====== The data
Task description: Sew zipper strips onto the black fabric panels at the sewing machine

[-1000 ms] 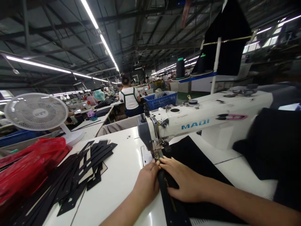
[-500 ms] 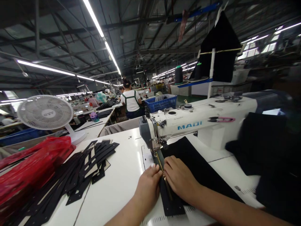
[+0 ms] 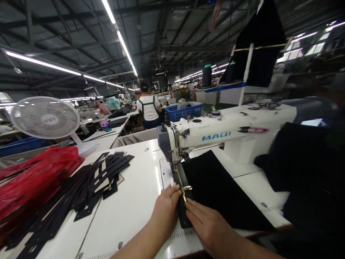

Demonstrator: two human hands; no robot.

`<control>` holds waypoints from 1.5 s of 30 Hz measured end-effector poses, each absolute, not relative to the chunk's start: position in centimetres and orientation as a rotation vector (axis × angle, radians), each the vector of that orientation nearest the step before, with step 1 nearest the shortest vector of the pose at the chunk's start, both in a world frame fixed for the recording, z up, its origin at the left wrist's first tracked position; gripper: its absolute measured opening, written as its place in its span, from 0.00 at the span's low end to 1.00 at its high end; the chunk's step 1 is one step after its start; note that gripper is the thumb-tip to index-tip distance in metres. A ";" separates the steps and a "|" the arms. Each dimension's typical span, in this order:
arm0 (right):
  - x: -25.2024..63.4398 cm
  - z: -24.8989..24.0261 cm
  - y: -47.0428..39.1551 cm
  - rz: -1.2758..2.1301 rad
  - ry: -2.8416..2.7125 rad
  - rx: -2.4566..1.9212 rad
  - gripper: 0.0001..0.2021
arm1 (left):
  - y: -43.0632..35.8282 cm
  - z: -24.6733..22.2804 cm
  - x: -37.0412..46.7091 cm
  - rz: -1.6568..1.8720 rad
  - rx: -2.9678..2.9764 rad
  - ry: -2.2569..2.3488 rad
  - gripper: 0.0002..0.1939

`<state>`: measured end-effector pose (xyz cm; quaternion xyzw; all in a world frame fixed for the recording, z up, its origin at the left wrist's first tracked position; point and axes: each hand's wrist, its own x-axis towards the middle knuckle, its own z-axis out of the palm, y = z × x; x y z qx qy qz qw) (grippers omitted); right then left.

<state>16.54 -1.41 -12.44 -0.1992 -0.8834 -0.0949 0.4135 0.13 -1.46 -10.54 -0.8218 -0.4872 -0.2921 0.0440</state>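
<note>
A narrow black strip (image 3: 184, 220) with a gold-toothed zipper (image 3: 178, 176) runs from the presser foot of the white sewing machine (image 3: 196, 135) toward me. Its gold zipper pull (image 3: 187, 187) sticks out to the right. My left hand (image 3: 167, 204) is closed, with its fingertips on the strip's left edge. My right hand (image 3: 206, 220) has its fingers together on the strip's right edge, just below the pull. Under and right of the strip lies a large black fabric piece (image 3: 215, 187), flat on the white table (image 3: 129, 208). The fingertips' undersides are hidden.
Black strips (image 3: 88, 187) lie in a loose pile at left, beside a red plastic bag (image 3: 40, 180) and a white fan (image 3: 48, 118). Dark fabric (image 3: 309, 162) hangs at right. Beyond the machine are a blue basket (image 3: 183, 112) and a seated person (image 3: 149, 108).
My right hand has slid back toward me along the strip, uncovering the zipper pull, which now points right. The strip has moved forward under the machine. The view has shifted slightly.
</note>
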 end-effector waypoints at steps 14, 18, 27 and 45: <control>16.8 -11.5 0.9 -0.331 -2.283 -0.499 0.22 | 0.9 -10.0 -0.2 -0.804 -2.561 -1.516 0.17; 16.3 -11.5 2.2 -0.321 -2.297 -0.518 0.22 | 2.1 -10.0 -0.3 -0.907 -2.536 -1.516 0.14; 16.0 -12.1 4.2 -0.198 -2.338 -0.546 0.19 | 3.1 -9.4 -0.4 -0.929 -2.615 -1.624 0.14; 12.9 -9.5 10.8 0.317 -2.133 -1.488 0.07 | 1.7 -8.7 -0.3 -0.739 -2.640 -1.524 0.19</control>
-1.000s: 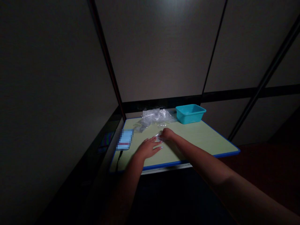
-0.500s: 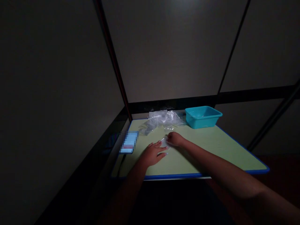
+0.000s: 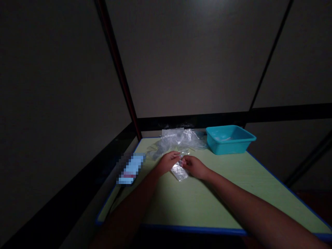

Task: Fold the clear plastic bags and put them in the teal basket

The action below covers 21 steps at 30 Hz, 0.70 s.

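Observation:
A small clear plastic bag (image 3: 180,174) hangs or lies slanted just below my two hands, over the middle of the table; its lower part catches the light. My right hand (image 3: 194,167) is closed, thumb and fingers pinching the bag's upper right edge. From the other side, my left hand (image 3: 168,163) has its fingers bent around the upper left edge of the same bag. The fingertips of both hands are close together. Behind them lies a loose heap of clear plastic bags (image 3: 172,138), crinkled and shiny.
A turquoise plastic basin (image 3: 228,147) stands at the table's back right. Near the left edge lies a phone with a lit, blurred screen (image 3: 131,169). The pale green table (image 3: 207,204) has a blue rim, and dark wall panels rise behind and to the left.
My left hand has gone from lying flat with spread fingers to gripping the small bag's edge. The bag now shows more fully below the hands. The camera view has shifted, bringing the table closer.

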Motion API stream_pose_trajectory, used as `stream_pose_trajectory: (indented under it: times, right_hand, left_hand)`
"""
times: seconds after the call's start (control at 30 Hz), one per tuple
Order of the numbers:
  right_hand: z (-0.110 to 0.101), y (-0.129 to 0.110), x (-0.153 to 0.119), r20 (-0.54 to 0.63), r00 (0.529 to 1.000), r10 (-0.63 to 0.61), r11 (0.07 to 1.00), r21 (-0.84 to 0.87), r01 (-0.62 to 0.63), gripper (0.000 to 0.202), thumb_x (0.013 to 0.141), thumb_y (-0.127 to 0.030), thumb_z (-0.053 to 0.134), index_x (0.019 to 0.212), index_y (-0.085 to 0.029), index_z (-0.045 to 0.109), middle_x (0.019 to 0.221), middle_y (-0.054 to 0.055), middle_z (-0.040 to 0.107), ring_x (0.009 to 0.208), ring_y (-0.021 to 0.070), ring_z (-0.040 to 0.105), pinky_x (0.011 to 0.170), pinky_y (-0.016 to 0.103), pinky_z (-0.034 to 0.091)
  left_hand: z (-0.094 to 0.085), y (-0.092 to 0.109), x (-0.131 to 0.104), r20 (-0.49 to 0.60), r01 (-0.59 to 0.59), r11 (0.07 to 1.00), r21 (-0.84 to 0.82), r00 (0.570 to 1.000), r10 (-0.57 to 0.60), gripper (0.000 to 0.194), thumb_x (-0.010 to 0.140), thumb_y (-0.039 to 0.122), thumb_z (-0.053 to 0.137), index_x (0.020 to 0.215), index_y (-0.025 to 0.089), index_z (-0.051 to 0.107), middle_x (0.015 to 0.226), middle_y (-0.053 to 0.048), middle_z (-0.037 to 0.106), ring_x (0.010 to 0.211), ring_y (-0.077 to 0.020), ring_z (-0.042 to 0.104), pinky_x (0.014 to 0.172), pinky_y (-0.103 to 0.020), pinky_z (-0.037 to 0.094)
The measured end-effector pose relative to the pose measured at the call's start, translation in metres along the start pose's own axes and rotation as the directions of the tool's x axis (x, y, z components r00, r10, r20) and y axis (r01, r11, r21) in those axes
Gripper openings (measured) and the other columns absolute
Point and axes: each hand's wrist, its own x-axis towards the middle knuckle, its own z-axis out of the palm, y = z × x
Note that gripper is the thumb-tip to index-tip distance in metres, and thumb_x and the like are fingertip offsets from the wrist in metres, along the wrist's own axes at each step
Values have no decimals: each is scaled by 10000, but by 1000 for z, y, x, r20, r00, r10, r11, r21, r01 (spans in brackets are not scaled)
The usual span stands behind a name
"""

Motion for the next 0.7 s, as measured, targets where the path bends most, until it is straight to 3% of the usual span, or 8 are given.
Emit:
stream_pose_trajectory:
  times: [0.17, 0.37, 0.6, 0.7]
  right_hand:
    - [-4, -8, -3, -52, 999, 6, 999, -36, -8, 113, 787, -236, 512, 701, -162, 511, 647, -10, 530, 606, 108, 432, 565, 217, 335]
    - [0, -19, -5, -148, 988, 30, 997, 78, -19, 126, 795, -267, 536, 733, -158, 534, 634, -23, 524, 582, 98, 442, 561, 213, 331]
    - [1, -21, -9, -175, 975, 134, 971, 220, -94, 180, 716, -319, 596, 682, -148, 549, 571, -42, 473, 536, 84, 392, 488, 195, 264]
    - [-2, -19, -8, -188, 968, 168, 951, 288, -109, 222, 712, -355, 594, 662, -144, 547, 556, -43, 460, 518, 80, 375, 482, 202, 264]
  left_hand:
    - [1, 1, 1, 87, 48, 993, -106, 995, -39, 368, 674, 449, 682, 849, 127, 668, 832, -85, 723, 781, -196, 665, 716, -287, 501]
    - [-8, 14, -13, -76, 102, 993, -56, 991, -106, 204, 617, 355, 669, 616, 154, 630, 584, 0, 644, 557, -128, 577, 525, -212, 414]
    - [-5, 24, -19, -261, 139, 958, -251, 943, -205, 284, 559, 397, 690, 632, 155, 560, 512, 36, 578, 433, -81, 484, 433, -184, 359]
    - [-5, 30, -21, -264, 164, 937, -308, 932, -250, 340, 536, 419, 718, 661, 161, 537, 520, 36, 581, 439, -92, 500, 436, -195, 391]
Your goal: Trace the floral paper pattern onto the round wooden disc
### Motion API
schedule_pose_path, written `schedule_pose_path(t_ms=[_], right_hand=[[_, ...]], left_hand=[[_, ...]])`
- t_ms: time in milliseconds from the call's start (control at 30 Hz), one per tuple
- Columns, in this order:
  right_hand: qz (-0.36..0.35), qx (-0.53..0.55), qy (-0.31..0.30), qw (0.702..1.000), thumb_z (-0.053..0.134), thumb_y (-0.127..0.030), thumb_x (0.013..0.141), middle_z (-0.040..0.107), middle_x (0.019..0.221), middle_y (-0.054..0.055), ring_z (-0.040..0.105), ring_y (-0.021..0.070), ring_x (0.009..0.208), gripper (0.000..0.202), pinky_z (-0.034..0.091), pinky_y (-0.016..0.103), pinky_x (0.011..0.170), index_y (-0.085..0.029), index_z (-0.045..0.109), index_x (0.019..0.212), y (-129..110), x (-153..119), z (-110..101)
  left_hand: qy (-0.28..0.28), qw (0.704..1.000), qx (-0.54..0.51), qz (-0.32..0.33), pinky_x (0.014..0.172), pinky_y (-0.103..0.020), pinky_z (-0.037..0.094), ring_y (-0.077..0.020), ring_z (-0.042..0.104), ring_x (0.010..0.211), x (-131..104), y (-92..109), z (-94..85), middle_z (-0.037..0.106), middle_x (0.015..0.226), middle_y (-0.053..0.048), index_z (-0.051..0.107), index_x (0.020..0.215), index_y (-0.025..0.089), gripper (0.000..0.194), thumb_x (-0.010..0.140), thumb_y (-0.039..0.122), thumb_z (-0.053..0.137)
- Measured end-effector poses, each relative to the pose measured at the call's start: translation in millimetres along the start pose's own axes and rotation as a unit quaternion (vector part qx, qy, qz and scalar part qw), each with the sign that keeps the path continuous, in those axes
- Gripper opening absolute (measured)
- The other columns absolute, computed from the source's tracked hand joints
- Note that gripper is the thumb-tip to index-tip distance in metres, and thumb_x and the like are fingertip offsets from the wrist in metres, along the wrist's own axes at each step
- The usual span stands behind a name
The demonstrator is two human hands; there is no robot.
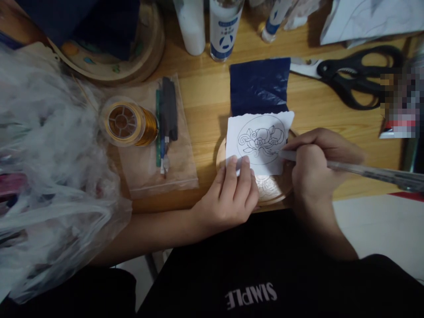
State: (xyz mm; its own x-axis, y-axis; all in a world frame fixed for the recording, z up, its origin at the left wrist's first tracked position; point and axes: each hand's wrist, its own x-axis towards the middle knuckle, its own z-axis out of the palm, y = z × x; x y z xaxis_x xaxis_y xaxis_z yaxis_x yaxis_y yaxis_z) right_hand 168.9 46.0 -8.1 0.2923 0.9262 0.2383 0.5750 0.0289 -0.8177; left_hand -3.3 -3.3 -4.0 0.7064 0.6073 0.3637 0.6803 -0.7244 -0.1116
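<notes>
A white paper (pixel 258 164) with a flower drawing inside a circle lies over a round wooden piece (pixel 272 194), whose lower part shows a line pattern. My left hand (pixel 230 192) rests on the paper's lower left edge, fingers stretched out and pressing it down. In my right hand (pixel 313 163) is a pen (pixel 364 170), its tip at the right side of the drawing. A folded dark blue sheet (pixel 260 84) sticks out above the paper; how far it runs beneath is hidden.
Black-handled scissors (pixel 351 73) lie at upper right. A gold wire spool (pixel 132 121) and a clear zip bag (pixel 165 181) holding tools are on the left, beside a large plastic bag (pixel 59 176). Bottles (pixel 225 31) stand at the back.
</notes>
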Motion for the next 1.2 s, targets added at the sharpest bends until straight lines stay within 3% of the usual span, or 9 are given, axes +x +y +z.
schedule_pose_path(t_ms=[267, 467, 633, 1000, 1200], right_hand=[[0.007, 0.000, -0.024, 1.000, 0.045, -0.003, 0.067, 0.062, 0.056, -0.008, 0.053, 0.0052, 0.049, 0.029, 0.041, 0.020, 0.048, -0.020, 0.069, 0.062, -0.2, 0.2, -1.5], [0.005, -0.007, -0.021, 1.000, 0.046, -0.002, 0.067, 0.059, 0.053, -0.008, 0.051, 0.0046, 0.050, 0.027, 0.038, 0.020, 0.049, -0.019, 0.066, 0.059, -2.6, -0.1, -1.3], [0.003, -0.018, -0.016, 1.000, 0.045, -0.002, 0.066, 0.060, 0.054, -0.007, 0.050, 0.0053, 0.051, 0.028, 0.035, 0.021, 0.048, -0.019, 0.065, 0.058, -4.4, 0.1, -1.5], [0.024, -0.009, -0.011, 1.000, 0.044, -0.001, 0.065, 0.058, 0.052, -0.007, 0.049, 0.0040, 0.048, 0.026, 0.036, 0.020, 0.046, -0.017, 0.063, 0.057, -5.9, -1.4, -2.3], [0.000, -0.015, 0.009, 1.000, 0.041, -0.001, 0.064, 0.056, 0.050, -0.007, 0.046, 0.0035, 0.048, 0.028, 0.031, 0.019, 0.045, -0.017, 0.063, 0.055, -5.0, -1.4, 0.9]], left_hand=[[-0.001, 1.000, 0.004, -0.009, 0.085, -0.036, 0.063, -0.0331, 0.072, 0.103, 0.8, -0.6, 0.3, 0.072, 0.116, -0.020, 0.068, 0.107, 0.003, 0.032, 0.093, 0.029, 0.059], [-0.002, 1.000, -0.010, -0.012, 0.087, -0.040, 0.062, -0.0360, 0.071, 0.104, 0.3, 0.5, 0.4, 0.070, 0.117, -0.024, 0.068, 0.108, 0.000, 0.042, 0.097, 0.037, 0.052], [-0.005, 1.000, -0.007, -0.007, 0.087, -0.038, 0.062, -0.0351, 0.071, 0.104, 0.1, 0.5, 0.2, 0.071, 0.116, -0.023, 0.068, 0.107, 0.000, 0.033, 0.093, 0.029, 0.060], [-0.011, 1.000, -0.011, -0.005, 0.088, -0.040, 0.062, -0.0352, 0.070, 0.106, -2.1, 1.4, 0.8, 0.068, 0.120, -0.026, 0.067, 0.111, -0.001, 0.048, 0.098, 0.042, 0.051], [-0.007, 1.000, -0.005, -0.011, 0.088, -0.039, 0.061, -0.0328, 0.071, 0.106, -1.4, 0.9, 1.1, 0.070, 0.118, -0.024, 0.068, 0.110, 0.001, 0.037, 0.096, 0.033, 0.055]])
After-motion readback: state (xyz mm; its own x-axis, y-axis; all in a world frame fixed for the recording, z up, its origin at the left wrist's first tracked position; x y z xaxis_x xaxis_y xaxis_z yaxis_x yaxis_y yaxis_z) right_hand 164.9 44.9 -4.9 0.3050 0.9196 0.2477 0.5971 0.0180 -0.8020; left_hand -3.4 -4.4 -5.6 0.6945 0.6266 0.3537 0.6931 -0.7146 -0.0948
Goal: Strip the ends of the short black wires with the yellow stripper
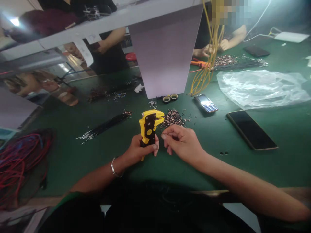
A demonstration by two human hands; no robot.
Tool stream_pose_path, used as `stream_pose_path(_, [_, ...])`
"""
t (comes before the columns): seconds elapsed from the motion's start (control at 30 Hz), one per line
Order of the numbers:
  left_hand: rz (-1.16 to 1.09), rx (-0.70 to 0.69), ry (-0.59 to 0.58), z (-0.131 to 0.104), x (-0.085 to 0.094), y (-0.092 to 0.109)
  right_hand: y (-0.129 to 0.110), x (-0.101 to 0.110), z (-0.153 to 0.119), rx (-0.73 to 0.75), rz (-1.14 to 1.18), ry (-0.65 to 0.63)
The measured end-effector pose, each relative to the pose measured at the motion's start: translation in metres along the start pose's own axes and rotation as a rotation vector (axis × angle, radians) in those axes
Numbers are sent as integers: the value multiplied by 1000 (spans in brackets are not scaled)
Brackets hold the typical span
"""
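Note:
My left hand [143,147] is wrapped round a yellow and black wire stripper [148,127], held upright with its jaws pointing right. Close by on the right, my right hand [182,140] has its thumb and fingertips pinched together; whatever is in the pinch is too small to make out. Just behind the two hands lies a pile of short black wire offcuts with copper ends [173,118]. To the left, a bundle of thin black wires [107,125] lies on the green table [194,174], silvery ends toward me.
At right lie a smartphone [251,129], a keypad phone [206,103] and a clear plastic bag [262,87]. Two tape rolls [170,97] sit by a pale upright panel [167,55]. Yellow cables [204,71] hang beside it. Red cables [21,161] are coiled at left. Other people's hands [213,48] work opposite.

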State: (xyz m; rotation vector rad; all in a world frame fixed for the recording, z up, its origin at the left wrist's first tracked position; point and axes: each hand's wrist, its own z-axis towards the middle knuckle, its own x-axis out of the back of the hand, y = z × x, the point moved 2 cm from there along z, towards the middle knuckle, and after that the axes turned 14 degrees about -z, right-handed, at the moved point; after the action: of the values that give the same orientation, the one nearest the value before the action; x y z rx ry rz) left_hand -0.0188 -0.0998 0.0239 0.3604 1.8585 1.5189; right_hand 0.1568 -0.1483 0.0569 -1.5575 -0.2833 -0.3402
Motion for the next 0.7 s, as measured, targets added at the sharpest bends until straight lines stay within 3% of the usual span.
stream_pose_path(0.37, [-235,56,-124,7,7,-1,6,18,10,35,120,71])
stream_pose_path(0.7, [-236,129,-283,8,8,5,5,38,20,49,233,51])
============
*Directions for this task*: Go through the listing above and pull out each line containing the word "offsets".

*Response to the exercise*:
Note that gripper is the thumb-tip to index-tip distance in metres, and thumb_x and the like are fingertip offsets from the wrist in metres, along the wrist's own axes at each step
- Note that gripper is the thumb-tip to index-tip distance in metres, and thumb_x and the like are fingertip offsets from the wrist in metres, along the wrist's own axes at each step

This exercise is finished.